After several AMT and Moebius Kits, this is the first Revell model I have built. Must confess that the accuracy and details were better than what I was used to so far. Anyway, I intended to turn this AAR `Cuda into a real racer and tried some new things out. The base color is Aero Color Airbrush acrylic covered with 2 layers of crystal clear by AK. Next I applied the black stripe (bare metal black) and the chrome bare metal. After that I sprayed 2 more layers of crystal clear over the bare metal. The result is stunning: The bare metal is unremovable! I can grab the body in any way and no foil edges will peal off again. I can highly recommend this technique to you. And, the shine still remains.

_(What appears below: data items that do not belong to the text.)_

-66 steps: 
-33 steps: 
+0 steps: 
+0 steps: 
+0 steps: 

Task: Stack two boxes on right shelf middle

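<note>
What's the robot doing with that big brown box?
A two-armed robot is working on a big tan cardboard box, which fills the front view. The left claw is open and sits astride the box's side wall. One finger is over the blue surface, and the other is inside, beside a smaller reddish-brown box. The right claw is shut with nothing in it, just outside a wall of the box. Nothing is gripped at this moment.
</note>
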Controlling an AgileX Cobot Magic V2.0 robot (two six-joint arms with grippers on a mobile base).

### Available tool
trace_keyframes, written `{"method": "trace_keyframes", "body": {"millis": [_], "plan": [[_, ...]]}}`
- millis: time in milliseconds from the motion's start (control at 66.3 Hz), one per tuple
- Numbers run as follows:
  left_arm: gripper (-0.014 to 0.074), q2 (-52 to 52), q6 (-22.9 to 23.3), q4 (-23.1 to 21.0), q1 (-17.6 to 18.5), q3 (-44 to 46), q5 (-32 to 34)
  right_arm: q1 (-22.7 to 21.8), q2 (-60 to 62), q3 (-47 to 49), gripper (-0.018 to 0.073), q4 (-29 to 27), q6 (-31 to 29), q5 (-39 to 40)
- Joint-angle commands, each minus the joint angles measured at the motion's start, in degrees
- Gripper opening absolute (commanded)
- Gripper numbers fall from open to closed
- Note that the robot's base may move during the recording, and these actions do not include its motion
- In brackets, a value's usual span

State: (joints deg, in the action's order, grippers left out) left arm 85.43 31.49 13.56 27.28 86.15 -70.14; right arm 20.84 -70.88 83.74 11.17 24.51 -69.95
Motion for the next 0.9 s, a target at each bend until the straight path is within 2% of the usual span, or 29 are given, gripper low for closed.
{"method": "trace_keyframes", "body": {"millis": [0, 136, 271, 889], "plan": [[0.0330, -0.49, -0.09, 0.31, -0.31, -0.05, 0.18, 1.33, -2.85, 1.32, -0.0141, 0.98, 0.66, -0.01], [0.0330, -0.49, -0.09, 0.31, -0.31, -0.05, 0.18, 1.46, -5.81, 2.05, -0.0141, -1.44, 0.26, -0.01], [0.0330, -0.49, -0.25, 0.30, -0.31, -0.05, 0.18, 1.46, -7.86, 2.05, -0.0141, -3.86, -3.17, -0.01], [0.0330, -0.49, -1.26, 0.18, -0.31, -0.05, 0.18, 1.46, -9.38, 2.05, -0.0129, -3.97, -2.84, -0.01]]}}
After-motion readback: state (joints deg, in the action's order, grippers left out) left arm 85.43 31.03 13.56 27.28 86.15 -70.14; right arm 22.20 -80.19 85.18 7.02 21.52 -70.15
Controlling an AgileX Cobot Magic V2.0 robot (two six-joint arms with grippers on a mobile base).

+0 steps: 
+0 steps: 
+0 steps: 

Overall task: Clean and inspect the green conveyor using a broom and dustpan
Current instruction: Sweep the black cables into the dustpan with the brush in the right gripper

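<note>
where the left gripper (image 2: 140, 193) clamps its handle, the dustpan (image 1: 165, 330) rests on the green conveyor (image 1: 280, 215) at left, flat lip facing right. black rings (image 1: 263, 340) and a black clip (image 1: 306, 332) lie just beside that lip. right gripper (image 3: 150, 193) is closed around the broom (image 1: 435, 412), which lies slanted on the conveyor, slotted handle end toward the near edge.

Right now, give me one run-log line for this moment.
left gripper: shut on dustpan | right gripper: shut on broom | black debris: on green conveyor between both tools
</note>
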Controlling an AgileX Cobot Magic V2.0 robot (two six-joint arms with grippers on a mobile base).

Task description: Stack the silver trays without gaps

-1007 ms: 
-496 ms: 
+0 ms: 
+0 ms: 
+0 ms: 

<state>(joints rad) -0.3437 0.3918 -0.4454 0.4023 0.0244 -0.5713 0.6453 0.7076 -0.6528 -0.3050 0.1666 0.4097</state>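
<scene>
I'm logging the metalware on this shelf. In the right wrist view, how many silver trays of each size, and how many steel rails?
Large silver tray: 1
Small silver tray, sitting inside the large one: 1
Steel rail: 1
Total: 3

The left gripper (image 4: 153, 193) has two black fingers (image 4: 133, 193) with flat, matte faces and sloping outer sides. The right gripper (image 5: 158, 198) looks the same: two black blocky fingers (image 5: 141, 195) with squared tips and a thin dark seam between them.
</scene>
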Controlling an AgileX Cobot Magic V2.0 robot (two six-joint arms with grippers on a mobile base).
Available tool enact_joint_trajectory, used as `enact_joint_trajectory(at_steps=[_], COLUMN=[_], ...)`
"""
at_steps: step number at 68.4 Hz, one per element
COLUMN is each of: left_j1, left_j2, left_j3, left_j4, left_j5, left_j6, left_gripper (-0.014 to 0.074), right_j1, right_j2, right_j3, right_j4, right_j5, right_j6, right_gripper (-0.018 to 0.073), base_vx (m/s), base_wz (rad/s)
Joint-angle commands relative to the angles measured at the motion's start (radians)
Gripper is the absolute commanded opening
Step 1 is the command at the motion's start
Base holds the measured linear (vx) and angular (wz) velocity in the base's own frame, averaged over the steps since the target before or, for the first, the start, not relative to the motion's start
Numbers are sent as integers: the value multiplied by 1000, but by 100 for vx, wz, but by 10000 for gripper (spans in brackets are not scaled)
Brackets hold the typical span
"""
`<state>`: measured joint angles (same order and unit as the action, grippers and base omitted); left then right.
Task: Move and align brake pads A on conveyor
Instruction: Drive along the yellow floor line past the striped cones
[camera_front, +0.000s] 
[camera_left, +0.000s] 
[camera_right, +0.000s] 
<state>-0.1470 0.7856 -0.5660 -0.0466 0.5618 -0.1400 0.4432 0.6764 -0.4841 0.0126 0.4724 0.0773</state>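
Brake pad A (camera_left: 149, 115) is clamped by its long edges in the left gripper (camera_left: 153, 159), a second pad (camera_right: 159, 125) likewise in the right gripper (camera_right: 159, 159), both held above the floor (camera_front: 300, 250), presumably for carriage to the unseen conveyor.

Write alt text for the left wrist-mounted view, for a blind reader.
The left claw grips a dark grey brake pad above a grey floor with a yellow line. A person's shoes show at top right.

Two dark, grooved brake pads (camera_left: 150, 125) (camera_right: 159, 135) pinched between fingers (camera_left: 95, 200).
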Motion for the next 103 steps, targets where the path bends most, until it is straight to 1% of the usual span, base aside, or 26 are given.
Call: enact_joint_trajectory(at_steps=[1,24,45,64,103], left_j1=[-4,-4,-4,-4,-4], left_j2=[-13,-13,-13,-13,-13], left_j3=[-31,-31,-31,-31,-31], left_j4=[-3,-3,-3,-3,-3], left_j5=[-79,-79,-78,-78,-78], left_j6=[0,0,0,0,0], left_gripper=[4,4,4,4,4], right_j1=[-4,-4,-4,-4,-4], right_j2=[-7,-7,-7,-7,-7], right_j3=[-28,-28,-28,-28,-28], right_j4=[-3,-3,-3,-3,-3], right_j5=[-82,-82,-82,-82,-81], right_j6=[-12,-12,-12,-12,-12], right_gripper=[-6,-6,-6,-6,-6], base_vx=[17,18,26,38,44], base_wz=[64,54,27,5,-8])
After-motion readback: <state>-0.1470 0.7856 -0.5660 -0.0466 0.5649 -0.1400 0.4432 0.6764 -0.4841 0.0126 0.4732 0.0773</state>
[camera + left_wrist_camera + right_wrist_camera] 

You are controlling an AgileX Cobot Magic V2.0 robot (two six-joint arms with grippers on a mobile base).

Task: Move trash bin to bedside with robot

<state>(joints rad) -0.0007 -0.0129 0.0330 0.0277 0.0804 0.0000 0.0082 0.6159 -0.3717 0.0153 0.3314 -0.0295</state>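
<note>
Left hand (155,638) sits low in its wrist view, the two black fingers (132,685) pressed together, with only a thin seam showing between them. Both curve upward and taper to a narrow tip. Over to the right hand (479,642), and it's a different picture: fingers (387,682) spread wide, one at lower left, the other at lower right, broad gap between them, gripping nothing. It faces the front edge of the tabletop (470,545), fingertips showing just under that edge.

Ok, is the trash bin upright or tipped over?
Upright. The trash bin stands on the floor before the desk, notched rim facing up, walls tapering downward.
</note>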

For the racer looks I beefed up the hood with a bigger intake and added spoilers to the front and the back, all made of 0,5 and 1mm styrene. The sidepipes are homemade out of styrene tubes, wrapped with thin aluminum grid. This grid material I also used for the front grill. 





































The Engine is not the kit version. I had enough parts on hand to build a hemi. The air filters are styrene tube material wrapped with a fine mesh. For this engine I employed a new technique for the pulleys. I cut the wheels out of sheet and tube styrene and stack them to resemble the real thing. Fortunately I found a 1mm rubber mat at my crafts store, from which I cut the the belt. 



















The interior is designed for racing too. The rear seats gave way to a rollbar (4mm styrene). The buckets are fitted with 4-point racing belts.


----------



## Milton Fox Racing (May 27, 2014)

Awesome detailing! A nice body color as well. 🤙


----------



## aussiemuscle308 (Dec 2, 2014)

that's a pretty wild build. nice job


----------



## Stangfreak (Jun 7, 2007)

*One absolutely "SWEET" looking Cuda"... Love the color and your detail is amazing...
Fantastic job!!!*


----------